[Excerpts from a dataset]
__________________________________________________
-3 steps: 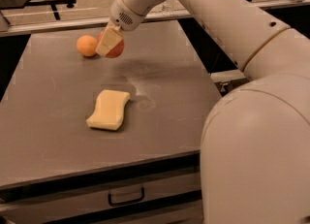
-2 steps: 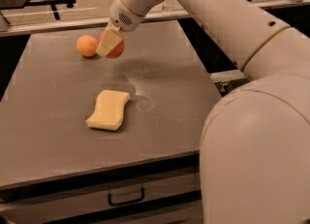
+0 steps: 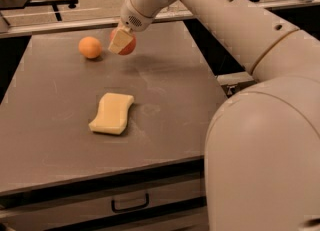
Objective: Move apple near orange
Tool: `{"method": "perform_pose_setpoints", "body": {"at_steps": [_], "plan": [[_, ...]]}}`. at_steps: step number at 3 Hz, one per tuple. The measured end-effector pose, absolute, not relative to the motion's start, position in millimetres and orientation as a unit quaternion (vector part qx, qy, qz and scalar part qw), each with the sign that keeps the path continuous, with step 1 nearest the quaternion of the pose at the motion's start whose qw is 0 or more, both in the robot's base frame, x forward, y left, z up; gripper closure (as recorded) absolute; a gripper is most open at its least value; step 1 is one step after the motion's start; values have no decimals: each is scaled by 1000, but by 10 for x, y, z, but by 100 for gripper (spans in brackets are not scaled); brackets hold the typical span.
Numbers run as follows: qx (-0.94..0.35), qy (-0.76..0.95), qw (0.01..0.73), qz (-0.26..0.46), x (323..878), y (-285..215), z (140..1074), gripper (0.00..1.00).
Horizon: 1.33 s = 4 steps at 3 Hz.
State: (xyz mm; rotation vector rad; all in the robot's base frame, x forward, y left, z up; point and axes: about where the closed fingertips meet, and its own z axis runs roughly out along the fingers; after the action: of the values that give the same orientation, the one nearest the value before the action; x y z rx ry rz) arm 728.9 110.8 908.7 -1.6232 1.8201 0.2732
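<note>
The red apple is at the far side of the grey table, held low over the tabletop, partly hidden by a pale finger. My gripper reaches down from the upper right and is shut on the apple. The small plain orange rests on the table just left of the apple, a short gap apart and not touching it.
A pale yellow sponge lies mid-table, nearer the front. The grey table has a drawer with a dark handle under its front edge. My large white arm fills the right side. Other tables stand behind.
My gripper and the apple have shifted slightly to the right. The orange and the sponge have not moved.
</note>
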Motion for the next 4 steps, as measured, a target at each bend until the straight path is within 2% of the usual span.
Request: {"method": "perform_pose_setpoints", "body": {"at_steps": [1,2,3,4], "plan": [[-619,700,347,85,7456,1083,9027,100],[-614,701,352,84,7570,1081,8910,82],[-613,697,361,88,7661,1144,8848,59],[-609,692,374,98,7756,1196,8760,27]]}}
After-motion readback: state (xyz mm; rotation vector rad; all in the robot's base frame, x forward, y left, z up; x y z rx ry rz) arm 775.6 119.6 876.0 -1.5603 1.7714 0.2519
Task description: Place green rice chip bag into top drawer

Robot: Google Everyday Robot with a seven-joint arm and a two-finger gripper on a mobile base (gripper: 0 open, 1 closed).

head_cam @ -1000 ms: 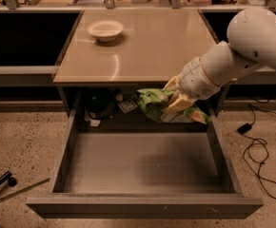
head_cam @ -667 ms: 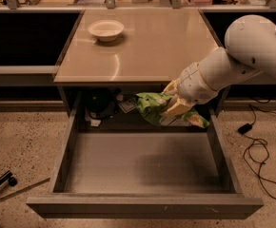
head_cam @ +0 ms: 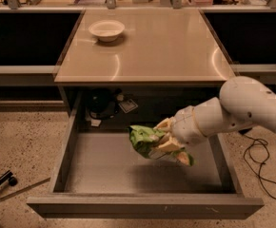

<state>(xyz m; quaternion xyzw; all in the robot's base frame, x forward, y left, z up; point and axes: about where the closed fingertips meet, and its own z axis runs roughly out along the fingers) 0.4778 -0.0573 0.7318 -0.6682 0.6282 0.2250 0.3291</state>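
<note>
The gripper [head_cam: 170, 140], jaws clenched on the green rice chip bag [head_cam: 143, 137], hangs over the open top drawer [head_cam: 100, 175], right of middle. Best lower it close to the grey bottom before letting go, clear of the walls.

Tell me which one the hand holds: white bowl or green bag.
The green rice chip bag, gripped by the hand above the top drawer; the bowl rests on the table.

I see my arm [head_cam: 252, 103] as a smooth white tube with small dark dots. It narrows through a ringed wrist [head_cam: 195, 125] to the beige-fingered end effector [head_cam: 166, 137], below the surface's [head_cam: 152, 46] front edge.
</note>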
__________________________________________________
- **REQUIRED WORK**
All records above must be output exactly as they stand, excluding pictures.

- **WRITTEN REPLY**
-3 steps: 
-2 steps: 
+0 steps: 
Objective: Move apple near orange
Tool: `{"method": "perform_pose_setpoints", "body": {"at_steps": [_], "plan": [[_, ...]]}}`. at_steps: step number at 3 Hz, one per tuple. The measured end-effector pose, absolute, not relative to the motion's start, position in millimetres and orientation as a unit quaternion (vector part qx, qy, qz and scalar part qw), each with the sign that keeps the path continuous, with step 1 nearest the quaternion of the pose at the motion's start whose qw is 0 or more, both in the robot's base frame, x forward, y left, z up; gripper closure (as recorded) absolute; a gripper is most open at its least value; step 1 is one step after the motion's start; values have no decimals: each is scaled by 1000, but by 10 for x, y, z, but by 100 for gripper (spans in brackets are not scaled); brackets hold the typical span.
Numbers run as follows: qx (-0.94..0.35), qy (-0.76..0.95), qw (0.01..0.73), qz (-0.26..0.46), x (323..878), y (-285..215), z (140..1074), gripper (0.00..1.00).
Horizon: 1.33 s = 4 steps at 3 Hz.
State: (xyz mm; rotation vector rad; all in the robot's base frame, x forward, y left, z up; point and axes: about where the closed fingertips meet, and its own z axis runs roughly out along the fingers; after the action: of the values that give the same orientation, the one nearest the value before the action; x y z rx ry rz) arm 728.9 110.8 908.7 -1.6232 1.8201 0.2732
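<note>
The red apple is at the far side of the grey table, held low over the tabletop, partly hidden by a pale finger. My gripper reaches down from the upper right and is shut on the apple. The small plain orange rests on the table just left of the apple, a short gap apart and not touching it.
A pale yellow sponge lies mid-table, nearer the front. The grey table has a drawer with a dark handle under its front edge. My large white arm fills the right side. Other tables stand behind.
My gripper and the apple have shifted slightly to the right. The orange and the sponge have not moved.
</note>
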Motion for the next 4 steps, as measured, a target at each bend until the straight path is within 2% of the usual span.
Request: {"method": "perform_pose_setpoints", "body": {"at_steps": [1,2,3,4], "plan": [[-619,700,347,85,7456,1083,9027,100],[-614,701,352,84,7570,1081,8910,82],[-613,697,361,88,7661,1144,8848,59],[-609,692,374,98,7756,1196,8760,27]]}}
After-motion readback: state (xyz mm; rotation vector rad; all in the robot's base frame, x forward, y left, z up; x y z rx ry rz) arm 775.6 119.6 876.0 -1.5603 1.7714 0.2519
Task description: Place green rice chip bag into top drawer

Robot: Google Everyday Robot with a seven-joint arm and a two-finger gripper on a mobile base (gripper: 0 open, 1 closed).

head_cam @ -1000 ms: 
head_cam @ -667 ms: 
head_cam @ +0 ms: 

<state>(xyz m; quaternion xyzw; all in the robot's base frame, x forward, y left, z up; point and axes: about where the closed fingertips meet, and its own z axis runs roughly out along the fingers) 0.4778 -0.0573 0.7318 -0.6682 0.6282 0.2250 0.3291</state>
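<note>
The gripper [head_cam: 170, 140], jaws clenched on the green rice chip bag [head_cam: 143, 137], hangs over the open top drawer [head_cam: 100, 175], right of middle. Best lower it close to the grey bottom before letting go, clear of the walls.

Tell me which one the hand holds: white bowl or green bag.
The green rice chip bag, gripped by the hand above the top drawer; the bowl rests on the table.

I see my arm [head_cam: 252, 103] as a smooth white tube with small dark dots. It narrows through a ringed wrist [head_cam: 195, 125] to the beige-fingered end effector [head_cam: 166, 137], below the surface's [head_cam: 152, 46] front edge.
</note>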

This answer is complete as it stands.